Richardson’s week-long hype was due in large part to his 106 rushing yards and three rushing touchdowns on the ground. However, he had a relatively average day through the air with 168 yards and an average of 7.0 yards per attempt. He wasn’t at full strength on Saturday, which played into his lack of production on the ground, but Kentucky made him one-dimensional and he couldn’t come through.

Simply put, the hype was too much, too soon for the redshirt sophomore from Gainesville, Florida. That’s not to say that he can’t fix the glitch. But he was used primarily as a changeup on the ground last year behind Emory Jones, and that inexperience showed against Kentucky.

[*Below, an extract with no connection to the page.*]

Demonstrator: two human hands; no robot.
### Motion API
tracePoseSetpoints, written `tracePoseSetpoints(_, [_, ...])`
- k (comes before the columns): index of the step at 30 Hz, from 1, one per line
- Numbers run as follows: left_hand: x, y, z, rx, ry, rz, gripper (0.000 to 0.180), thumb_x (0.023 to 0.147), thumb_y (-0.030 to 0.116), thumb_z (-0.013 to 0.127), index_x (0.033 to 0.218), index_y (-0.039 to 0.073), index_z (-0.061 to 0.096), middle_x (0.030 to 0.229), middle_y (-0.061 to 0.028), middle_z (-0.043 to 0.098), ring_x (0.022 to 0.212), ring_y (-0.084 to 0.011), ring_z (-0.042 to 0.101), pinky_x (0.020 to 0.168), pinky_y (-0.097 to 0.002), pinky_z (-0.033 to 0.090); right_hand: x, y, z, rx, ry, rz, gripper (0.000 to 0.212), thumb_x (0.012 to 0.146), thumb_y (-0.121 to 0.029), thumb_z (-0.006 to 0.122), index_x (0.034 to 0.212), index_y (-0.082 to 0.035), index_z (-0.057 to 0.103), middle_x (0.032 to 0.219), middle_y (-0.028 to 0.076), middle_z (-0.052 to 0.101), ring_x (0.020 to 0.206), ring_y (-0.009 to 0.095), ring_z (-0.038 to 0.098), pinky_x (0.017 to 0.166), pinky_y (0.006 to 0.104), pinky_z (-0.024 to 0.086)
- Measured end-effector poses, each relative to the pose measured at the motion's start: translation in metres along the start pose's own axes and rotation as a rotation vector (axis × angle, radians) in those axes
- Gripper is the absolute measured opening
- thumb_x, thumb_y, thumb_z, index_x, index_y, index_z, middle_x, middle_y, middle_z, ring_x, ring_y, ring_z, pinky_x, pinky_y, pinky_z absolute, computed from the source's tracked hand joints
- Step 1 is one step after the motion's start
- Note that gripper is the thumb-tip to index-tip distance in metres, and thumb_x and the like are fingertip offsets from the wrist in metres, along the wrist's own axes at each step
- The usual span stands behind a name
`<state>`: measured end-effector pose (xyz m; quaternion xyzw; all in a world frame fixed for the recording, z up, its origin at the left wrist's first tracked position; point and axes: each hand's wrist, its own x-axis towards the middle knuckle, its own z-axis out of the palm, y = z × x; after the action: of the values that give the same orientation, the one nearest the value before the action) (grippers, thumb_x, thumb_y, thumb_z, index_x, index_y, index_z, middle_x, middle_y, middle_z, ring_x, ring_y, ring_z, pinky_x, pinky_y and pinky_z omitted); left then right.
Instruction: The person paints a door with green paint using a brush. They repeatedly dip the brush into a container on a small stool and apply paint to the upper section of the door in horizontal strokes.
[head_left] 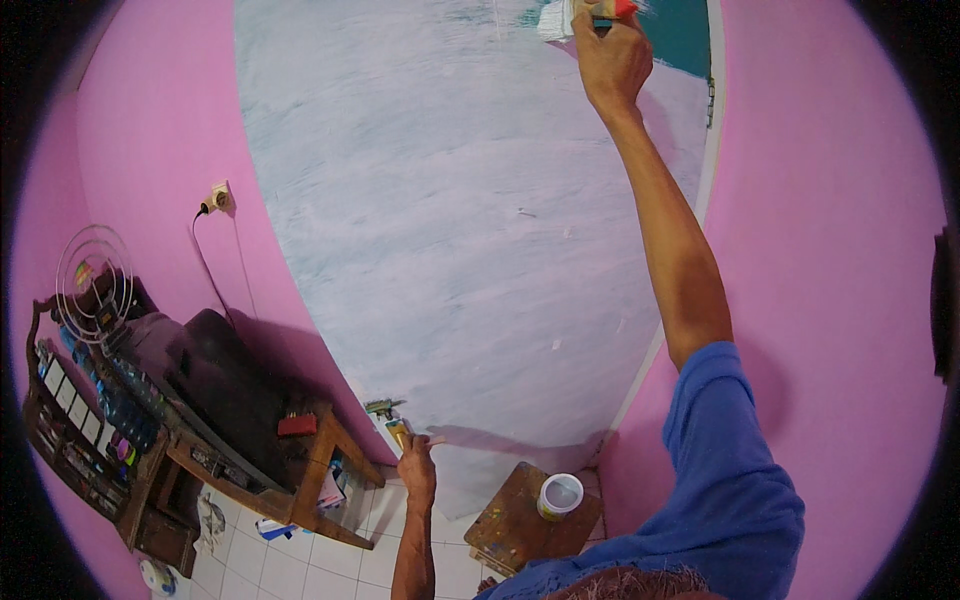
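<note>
Up at the top right, my right hand (pixel 612 62) grips a paintbrush (pixel 606 10) with a red-ended handle. Its broad bristles, loaded with white paint, lie against a door (pixel 450 250). Thin, streaky white covers most of that door, while a dark green patch (pixel 680 35) shows beside the brush. Low on the left, my left hand (pixel 418 472) is closed at the door's edge, by a gold-coloured lock fitting (pixel 398 432); its thumb rests toward the door face. A handle (pixel 383 407) sits just above the fitting.
A white paint tub (pixel 560 496) stands on a wooden stool (pixel 500 520) below the door. Left, a wooden table (pixel 320 455) holds a dark television and a red box (pixel 296 426). Behind is a mirrored dresser (pixel 50 400). A cord hangs from a wall socket (pixel 221 196).
</note>
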<state>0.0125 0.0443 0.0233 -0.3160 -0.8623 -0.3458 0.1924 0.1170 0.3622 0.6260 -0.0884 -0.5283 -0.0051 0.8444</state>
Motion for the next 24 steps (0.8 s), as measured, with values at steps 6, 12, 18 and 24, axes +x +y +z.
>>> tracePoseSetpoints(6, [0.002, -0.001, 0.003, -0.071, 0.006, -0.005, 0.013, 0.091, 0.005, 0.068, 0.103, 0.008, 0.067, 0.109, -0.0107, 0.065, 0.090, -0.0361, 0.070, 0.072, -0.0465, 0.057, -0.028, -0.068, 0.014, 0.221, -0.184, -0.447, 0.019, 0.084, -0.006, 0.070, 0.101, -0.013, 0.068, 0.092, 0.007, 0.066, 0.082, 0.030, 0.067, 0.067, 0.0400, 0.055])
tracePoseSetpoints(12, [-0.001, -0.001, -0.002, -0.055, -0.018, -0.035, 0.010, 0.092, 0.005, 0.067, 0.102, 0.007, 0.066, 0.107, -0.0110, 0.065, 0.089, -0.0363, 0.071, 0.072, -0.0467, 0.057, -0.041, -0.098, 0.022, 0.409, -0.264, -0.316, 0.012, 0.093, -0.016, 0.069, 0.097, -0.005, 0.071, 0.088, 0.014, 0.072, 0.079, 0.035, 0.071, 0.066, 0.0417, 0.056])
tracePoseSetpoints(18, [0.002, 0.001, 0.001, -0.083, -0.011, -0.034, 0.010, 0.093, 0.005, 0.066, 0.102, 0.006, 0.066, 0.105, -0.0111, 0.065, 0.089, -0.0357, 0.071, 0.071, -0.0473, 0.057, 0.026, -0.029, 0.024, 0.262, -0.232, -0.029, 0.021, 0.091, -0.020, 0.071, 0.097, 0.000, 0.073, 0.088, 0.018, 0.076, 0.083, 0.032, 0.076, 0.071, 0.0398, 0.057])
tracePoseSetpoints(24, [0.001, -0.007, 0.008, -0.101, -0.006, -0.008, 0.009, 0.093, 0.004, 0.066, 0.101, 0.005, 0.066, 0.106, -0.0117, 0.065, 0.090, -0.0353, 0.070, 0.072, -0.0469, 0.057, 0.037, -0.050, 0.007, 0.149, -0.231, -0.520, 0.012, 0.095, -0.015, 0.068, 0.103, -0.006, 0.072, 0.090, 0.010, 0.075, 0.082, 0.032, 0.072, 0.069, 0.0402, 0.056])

It’s more than ‘just one game’

Kentucky has Youngstown State and Northern Illinois up on the schedule before a showdown with Ole Miss in Oxford. That is looking like it’ll be a matchup between top-15 teams in a game that can not only vault the winner into “contender” status within the division but also as a legit threat to the national title. 

Kentucky has two games to work on its offense and, perhaps more importantly, get Chris Rodriguez Jr. back to lead Smoke and the rest of the running back corps. If they can consistently establish the run — something that didn’t happen until the second half on Saturday — Levis’ job will be much easier and transform the Wildcats into a complete football team.